Joe Umanetz, enrichment teacher for the Bruce-Grey Catholic School Board and Peter Russell presented a one hour workshop titled "Geology for Beginners." to over 30 participants at this year's Science Teacher's Association of Ontario meeting at the Regal Constellation Hotel in early November. The focus was on local geology. Joe pointed out 10 basic concepts to be understood they are The Rock Cycle, Living on a Layercake, The Earth Moves, Up and Down Upheaval and Subduction, Sideways Tectonics, Sedimentation Coral Reefs, Glaciation, Weathering of Rocks and Minerals and Bedrock vs Gravel. He encouraged teachers to purchase geological maps of Ontario and learn about the geology near home.
Participants were provided with sets of mineral and rock samples - the kit contained samples of quartz, feldspar, mica and calcite and the rocks granite, gneiss, conglomerate, limestone, shale as well as concrete. This slimmed-down rock and mineral kit is best to keep the focus on locally derived rocks and minerals. Granite and Gneiss are composed of feldspar, mica and quartz. The conglomerate contained grains of quartz and feldspar in limestone. Limestone is mainly calcite derived from the skeletons of creatures that lived at the time of deposition in a warm, shallow salt sea. Shale is formed of clay minerals derived from the weathering of minerals such as mica and feldspar. Shale may contain fossils and our sample of Collingwood shale smells of oil when a piece is scratched or broken off.

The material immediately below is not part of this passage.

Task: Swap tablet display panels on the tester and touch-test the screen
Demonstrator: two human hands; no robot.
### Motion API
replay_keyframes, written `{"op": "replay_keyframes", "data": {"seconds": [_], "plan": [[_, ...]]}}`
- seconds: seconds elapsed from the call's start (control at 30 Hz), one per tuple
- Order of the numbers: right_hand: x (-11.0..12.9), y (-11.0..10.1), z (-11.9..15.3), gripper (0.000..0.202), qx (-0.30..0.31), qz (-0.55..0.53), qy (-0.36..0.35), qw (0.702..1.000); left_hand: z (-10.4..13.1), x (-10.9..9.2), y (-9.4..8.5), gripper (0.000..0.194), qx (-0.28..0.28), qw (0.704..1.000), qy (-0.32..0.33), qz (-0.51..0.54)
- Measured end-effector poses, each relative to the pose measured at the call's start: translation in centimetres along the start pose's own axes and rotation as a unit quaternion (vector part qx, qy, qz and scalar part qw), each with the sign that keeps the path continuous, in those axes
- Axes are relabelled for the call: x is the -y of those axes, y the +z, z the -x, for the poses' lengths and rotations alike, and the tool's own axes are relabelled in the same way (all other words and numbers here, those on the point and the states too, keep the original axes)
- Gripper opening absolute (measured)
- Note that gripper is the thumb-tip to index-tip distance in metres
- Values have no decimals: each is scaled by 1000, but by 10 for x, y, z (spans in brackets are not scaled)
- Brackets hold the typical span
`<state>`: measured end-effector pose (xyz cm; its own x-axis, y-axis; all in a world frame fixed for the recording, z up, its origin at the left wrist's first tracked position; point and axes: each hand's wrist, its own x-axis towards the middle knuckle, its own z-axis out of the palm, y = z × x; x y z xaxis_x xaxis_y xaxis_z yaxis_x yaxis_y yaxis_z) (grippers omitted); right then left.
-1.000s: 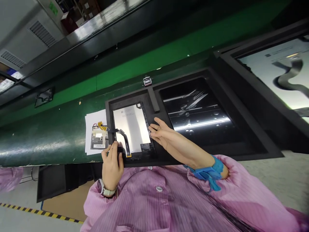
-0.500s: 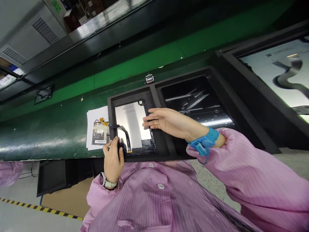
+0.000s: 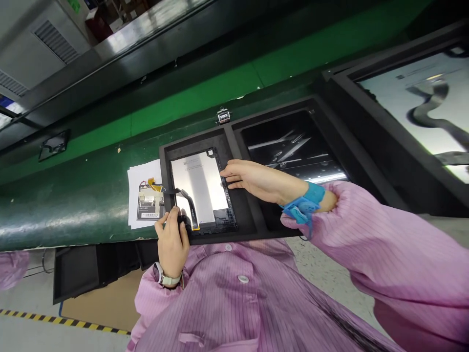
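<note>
A silver panel [image 3: 200, 188] is lying in the left pocket of a black tray [image 3: 252, 222], which is resting on a green tabletop [image 3: 73, 210]. The panel's right edge is being touched by the fingertips of the right hand [image 3: 252, 178], loosely spread and holding nothing. Its near left corner is being pressed by the left hand [image 3: 172, 242], fingers curled. A small board [image 3: 149, 206] is lying on white paper [image 3: 137, 178] beside the tray. The printing on both is too small to be read.

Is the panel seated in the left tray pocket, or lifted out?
In: the panel lies flat within the black tray, left hand and right hand at its edges.
</note>
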<state>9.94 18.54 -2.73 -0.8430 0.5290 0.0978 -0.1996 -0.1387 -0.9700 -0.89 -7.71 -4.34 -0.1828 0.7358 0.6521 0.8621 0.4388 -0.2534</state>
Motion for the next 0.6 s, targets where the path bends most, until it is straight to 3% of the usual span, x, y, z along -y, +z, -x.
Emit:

The layercake activity described below was also presented to the group.
Southern Ontario is made of different layers of sedimentary rocks overlying the Precambrian basement. A way to bring this concept alive is to have students paint styrofoam or paper plates to represent the different ages present beneath your feet in your home town. for example, the rocks under Waterloo includes the Precambrian, Cambrian, Ordovician and Silurian. These rocks are overlain by glacial deposits covered by evidence of human activity.
All these layers are coloured and pictures of fossils painted on. Paint each plate bright colours. On the Quaternary plate, mammoths and mastodons may represent the fossils of the ice-age. The final plate is a simple map of the area around the school. The plates are then stacked on top of each other from oldest to youngest. Between each layer of stacked plates is an unconformity, or break in deposition. Erosion of some of the previously deposited rocks occurred, before deposition of new sediments resumed. The Precambrian rocks are usually metamorphic rocks with intrusions of igneous rocks, they should be represented by dynamic swirling of the folded metamorphic rocks and red or pink blobs representing intrusions of magma which formed granite and other intrusive rocks.
To make the stack of plates look like the map of southern Ontario illustrated below the plates should be cut back "eroded" to expose the older rocks below. The ice-age layer covers these older rocks and holes may be cut in this plate to allow the rocks to be seen below. This stack then represents the geology of southern Ontario. Note the different older rocks present under our feet! These layers may also be made of plasticene. "Drilling" with a straw will show the layering found by drilling the rocks under your community.
The book Rock Ontario is an excellent resource for teaching about Ontario rocks and their formation. This book is available from the Ontario Mines and Minerals Information Centre 1-800-665-4480, price $14.95. They also provide free teacher information kits and copies of a 8.5" x 11," "Geology of Ontario" maps.